**Supplied information**
____________________

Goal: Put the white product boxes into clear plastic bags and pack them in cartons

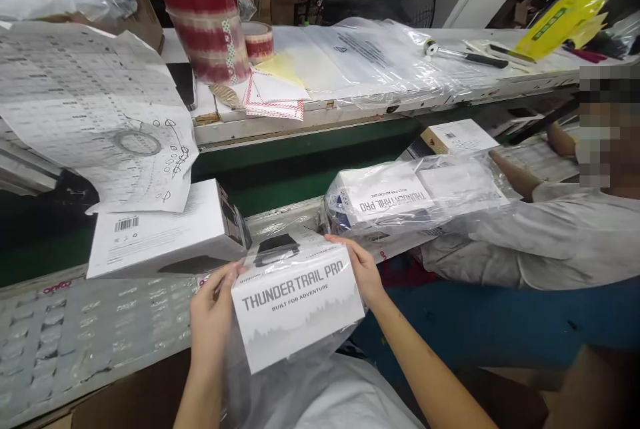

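Note:
A white printed box (300, 322) marked "THUNDER TRAIL PRO" sits tilted in front of me, partly inside a clear plastic bag (250, 392) that hangs toward my lap. My left hand (215, 305) is closed at the box's left edge, its fingers bunched on the bag. On the opposite side, my right hand (364, 272) grips the bag at the box's right upper corner, thumb and fingers along the edge. Left of my hands, another white box (160, 232) with a barcode lies on the bench.
At right, a co-worker's arm (515, 175) reaches to a bagged box (385, 192); another box (460, 135) lies behind it. The shelf ahead carries red-and-white tape rolls (205, 15), flat plastic bags (370, 59) and a tape-handled tool (465, 54). A printed sheet (100, 115) hangs at left.

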A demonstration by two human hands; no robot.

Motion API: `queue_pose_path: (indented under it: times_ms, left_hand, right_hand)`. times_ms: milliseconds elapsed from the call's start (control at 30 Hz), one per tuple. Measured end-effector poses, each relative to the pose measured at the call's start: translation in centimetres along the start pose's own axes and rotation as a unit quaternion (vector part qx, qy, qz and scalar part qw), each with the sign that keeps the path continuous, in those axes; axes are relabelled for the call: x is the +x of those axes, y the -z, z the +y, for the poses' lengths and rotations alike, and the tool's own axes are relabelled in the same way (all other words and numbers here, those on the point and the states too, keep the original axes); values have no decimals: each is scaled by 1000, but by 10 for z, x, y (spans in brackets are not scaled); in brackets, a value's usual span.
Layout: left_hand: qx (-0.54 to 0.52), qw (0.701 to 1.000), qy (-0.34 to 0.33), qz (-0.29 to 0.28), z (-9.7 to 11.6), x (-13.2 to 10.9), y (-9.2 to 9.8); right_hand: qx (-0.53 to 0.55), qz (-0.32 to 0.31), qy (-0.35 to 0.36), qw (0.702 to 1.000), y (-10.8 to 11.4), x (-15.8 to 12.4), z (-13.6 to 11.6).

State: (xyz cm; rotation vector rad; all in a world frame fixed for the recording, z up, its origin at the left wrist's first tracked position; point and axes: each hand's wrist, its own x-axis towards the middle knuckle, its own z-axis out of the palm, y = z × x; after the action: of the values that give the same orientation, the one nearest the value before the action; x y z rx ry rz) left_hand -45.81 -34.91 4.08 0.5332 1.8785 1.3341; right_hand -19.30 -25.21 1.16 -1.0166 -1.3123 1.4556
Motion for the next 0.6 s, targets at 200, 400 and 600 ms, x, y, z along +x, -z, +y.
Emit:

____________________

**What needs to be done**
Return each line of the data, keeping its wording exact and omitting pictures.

**Written answer**
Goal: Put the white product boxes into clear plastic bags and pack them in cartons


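Note:
A white printed box (300, 322) marked "THUNDER TRAIL PRO" sits tilted in front of me, partly inside a clear plastic bag (250, 392) that hangs toward my lap. My left hand (215, 305) is closed at the box's left edge, its fingers bunched on the bag. On the opposite side, my right hand (364, 272) grips the bag at the box's right upper corner, thumb and fingers along the edge. Left of my hands, another white box (160, 232) with a barcode lies on the bench.
At right, a co-worker's arm (515, 175) reaches to a bagged box (385, 192); another box (460, 135) lies behind it. The shelf ahead carries red-and-white tape rolls (205, 15), flat plastic bags (370, 59) and a tape-handled tool (465, 54). A printed sheet (100, 115) hangs at left.
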
A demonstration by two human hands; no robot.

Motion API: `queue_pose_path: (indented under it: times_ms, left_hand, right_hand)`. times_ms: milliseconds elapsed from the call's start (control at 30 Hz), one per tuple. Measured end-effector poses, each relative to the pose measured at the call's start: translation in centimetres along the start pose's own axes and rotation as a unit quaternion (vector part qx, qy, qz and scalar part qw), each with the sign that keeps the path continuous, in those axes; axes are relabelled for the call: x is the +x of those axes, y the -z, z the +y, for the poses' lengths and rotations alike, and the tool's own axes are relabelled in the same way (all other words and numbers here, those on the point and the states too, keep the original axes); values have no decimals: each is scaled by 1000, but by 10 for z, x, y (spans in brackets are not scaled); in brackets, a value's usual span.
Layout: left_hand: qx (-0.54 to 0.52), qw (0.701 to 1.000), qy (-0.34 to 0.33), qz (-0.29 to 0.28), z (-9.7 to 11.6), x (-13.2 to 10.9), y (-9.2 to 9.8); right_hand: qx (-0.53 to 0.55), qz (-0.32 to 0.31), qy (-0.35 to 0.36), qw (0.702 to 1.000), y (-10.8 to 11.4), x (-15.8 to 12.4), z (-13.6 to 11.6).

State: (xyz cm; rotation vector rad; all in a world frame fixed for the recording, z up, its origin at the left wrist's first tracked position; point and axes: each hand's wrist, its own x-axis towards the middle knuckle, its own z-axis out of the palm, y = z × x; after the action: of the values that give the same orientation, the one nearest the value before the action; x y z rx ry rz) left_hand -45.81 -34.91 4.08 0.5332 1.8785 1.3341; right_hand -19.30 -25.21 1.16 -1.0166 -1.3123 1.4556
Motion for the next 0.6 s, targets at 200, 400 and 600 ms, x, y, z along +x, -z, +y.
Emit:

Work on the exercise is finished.